- [Task statement]: In your reply, reproduce every line of the data without any alteration.

- [Supplied material]:
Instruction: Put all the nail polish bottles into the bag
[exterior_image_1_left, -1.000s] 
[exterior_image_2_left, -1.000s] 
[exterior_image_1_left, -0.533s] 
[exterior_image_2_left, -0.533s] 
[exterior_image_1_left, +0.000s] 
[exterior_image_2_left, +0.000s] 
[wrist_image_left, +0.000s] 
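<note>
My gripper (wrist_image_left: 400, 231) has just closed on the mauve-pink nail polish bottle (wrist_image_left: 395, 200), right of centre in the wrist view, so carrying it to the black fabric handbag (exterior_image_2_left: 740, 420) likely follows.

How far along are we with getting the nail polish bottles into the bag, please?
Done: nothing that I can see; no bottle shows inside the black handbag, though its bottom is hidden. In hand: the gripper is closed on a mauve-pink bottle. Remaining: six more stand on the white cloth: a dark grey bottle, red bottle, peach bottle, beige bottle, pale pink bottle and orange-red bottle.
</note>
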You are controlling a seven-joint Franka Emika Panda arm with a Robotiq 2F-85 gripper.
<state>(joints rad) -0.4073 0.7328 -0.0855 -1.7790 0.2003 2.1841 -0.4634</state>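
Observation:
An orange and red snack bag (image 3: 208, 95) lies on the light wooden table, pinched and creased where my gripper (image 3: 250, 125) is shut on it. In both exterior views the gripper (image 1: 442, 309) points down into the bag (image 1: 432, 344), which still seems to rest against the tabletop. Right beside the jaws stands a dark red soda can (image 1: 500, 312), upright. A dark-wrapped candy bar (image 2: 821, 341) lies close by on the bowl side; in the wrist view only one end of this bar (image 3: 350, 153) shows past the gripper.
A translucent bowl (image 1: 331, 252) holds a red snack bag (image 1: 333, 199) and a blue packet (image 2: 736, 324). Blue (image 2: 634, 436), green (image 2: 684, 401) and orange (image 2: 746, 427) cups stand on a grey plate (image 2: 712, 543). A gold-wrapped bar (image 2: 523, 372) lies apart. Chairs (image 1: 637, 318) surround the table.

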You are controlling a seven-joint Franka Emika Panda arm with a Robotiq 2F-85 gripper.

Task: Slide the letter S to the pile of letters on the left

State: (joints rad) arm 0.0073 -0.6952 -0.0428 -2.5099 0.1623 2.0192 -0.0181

- [Response to the exercise]:
Instruction: Put all the nail polish bottles into the bag
[exterior_image_1_left, -1.000s] 
[exterior_image_2_left, -1.000s] 
[exterior_image_1_left, -0.533s] 
[exterior_image_2_left, -0.533s] 
[exterior_image_1_left, +0.000s] 
[exterior_image_2_left, +0.000s] 
[wrist_image_left, +0.000s] 
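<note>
My gripper (wrist_image_left: 400, 231) has just closed on the mauve-pink nail polish bottle (wrist_image_left: 395, 200), right of centre in the wrist view, so carrying it to the black fabric handbag (exterior_image_2_left: 740, 420) likely follows.

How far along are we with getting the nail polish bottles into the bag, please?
Done: nothing that I can see; no bottle shows inside the black handbag, though its bottom is hidden. In hand: the gripper is closed on a mauve-pink bottle. Remaining: six more stand on the white cloth: a dark grey bottle, red bottle, peach bottle, beige bottle, pale pink bottle and orange-red bottle.
</note>
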You are controlling a seven-joint Franka Emika Panda arm with a Robotiq 2F-85 gripper.
<state>(joints rad) -0.4073 0.7328 -0.0855 -1.7790 0.2003 2.1841 -0.4634</state>
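Observation:
An orange and red snack bag (image 3: 208, 95) lies on the light wooden table, pinched and creased where my gripper (image 3: 250, 125) is shut on it. In both exterior views the gripper (image 1: 442, 309) points down into the bag (image 1: 432, 344), which still seems to rest against the tabletop. Right beside the jaws stands a dark red soda can (image 1: 500, 312), upright. A dark-wrapped candy bar (image 2: 821, 341) lies close by on the bowl side; in the wrist view only one end of this bar (image 3: 350, 153) shows past the gripper.
A translucent bowl (image 1: 331, 252) holds a red snack bag (image 1: 333, 199) and a blue packet (image 2: 736, 324). Blue (image 2: 634, 436), green (image 2: 684, 401) and orange (image 2: 746, 427) cups stand on a grey plate (image 2: 712, 543). A gold-wrapped bar (image 2: 523, 372) lies apart. Chairs (image 1: 637, 318) surround the table.
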
You are controlling a seven-joint Franka Emika Panda arm with a Robotiq 2F-85 gripper.

Task: Slide the letter S to the pile of letters on the left

State: (joints rad) arm 0.0073 -0.6952 -0.0428 -2.5099 0.1623 2.0192 -0.0181

What appears above is the complete answer.